On each life chart, the horizontal line across the middle of the chart
represents the baseline (euthymia, neither depressed nor hypomanic or manic) and
the dateline. Retrospective life charting is done monthly and prospective
ratings are done daily. Hypomania and mania are charted above the dateline, and
depression is charted below the dateline, creating a graphical picture of mood
fluctuations above and below normal over time. Any hospitalization (for mood) is
considered a severe episode and is completely darkened for easy recognition.

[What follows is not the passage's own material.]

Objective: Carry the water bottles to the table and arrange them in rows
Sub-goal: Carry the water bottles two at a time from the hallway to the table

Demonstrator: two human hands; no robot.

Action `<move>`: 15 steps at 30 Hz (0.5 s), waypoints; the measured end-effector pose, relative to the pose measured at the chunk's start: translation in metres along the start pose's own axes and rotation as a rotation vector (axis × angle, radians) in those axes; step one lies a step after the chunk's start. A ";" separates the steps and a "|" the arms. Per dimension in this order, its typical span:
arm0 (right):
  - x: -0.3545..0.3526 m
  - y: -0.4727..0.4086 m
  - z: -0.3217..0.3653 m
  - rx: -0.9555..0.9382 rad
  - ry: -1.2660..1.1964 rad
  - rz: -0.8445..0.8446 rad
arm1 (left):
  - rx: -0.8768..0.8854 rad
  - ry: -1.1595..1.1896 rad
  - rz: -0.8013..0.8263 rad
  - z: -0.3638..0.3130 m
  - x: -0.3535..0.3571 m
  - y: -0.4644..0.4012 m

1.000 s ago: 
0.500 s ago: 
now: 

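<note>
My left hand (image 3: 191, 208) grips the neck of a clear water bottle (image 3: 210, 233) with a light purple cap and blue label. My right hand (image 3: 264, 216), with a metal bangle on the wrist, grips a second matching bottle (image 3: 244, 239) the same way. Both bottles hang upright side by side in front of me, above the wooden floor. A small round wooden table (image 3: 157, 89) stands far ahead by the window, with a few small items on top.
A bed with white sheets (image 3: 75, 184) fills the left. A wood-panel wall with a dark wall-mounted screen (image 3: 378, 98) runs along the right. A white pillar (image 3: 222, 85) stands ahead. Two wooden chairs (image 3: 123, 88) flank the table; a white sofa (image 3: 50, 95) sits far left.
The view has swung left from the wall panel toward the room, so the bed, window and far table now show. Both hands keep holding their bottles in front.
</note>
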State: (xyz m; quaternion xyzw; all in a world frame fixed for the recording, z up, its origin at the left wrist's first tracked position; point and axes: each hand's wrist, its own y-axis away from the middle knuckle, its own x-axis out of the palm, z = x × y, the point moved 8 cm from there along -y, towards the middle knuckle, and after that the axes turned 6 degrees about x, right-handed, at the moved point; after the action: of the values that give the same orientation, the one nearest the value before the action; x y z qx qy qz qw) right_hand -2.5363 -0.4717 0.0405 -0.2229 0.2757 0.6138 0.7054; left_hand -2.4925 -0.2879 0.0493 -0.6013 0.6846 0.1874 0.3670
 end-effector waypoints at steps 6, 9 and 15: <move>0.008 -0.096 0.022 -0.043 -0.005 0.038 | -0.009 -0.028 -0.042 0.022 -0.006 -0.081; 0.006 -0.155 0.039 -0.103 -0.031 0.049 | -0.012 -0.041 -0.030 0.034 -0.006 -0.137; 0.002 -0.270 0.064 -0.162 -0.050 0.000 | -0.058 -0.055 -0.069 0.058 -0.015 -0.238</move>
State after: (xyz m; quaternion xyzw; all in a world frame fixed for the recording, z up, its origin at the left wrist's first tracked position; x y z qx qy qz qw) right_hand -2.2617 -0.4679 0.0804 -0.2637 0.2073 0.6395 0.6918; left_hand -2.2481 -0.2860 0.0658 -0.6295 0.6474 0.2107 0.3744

Dotted lines represent estimated episodes (unsure of date). Ultra-rapid (four or
more episodes per week) or ultradian (rapid mood shifts within a day) cycling is
indicated by vertical lines. Treatments, including medications and
psychotherapy, are charted above the top of the mania section. Comorbid
symptoms, such as alcohol and/or substance abuse, anxiety, panic attacks, and
others are recorded below the depression section. Significant life events are
charted below the comorbidity section with an impact rating from -4 (very
negative) to +4 (very positive), with 0 representing no impact.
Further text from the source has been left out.